• [DATA SEGMENT]
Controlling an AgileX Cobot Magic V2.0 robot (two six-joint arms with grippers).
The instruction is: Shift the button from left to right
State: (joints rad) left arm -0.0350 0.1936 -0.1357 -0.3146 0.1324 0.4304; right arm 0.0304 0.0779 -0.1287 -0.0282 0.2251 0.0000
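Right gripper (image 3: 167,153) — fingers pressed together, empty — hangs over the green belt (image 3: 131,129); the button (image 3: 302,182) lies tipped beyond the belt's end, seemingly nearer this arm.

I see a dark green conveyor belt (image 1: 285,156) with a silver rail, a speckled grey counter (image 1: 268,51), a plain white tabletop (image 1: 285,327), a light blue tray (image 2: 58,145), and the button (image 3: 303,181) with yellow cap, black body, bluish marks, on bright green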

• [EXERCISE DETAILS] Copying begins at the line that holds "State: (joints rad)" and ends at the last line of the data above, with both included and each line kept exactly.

• [OUTPUT BELOW]
State: (joints rad) left arm -0.0350 0.1936 -0.1357 -0.3146 0.1324 0.4304; right arm 0.0304 0.0779 -0.1287 -0.0282 0.2251 0.0000
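Right gripper (image 3: 167,153) — fingers pressed together, empty — hangs over the green belt (image 3: 131,129); the button (image 3: 302,182) lies tipped beyond the belt's end, seemingly nearer this arm.

I see a dark green conveyor belt (image 1: 285,156) with a silver rail, a speckled grey counter (image 1: 268,51), a plain white tabletop (image 1: 285,327), a light blue tray (image 2: 58,145), and the button (image 3: 303,181) with yellow cap, black body, bluish marks, on bright green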

With this, the exercise has been completed.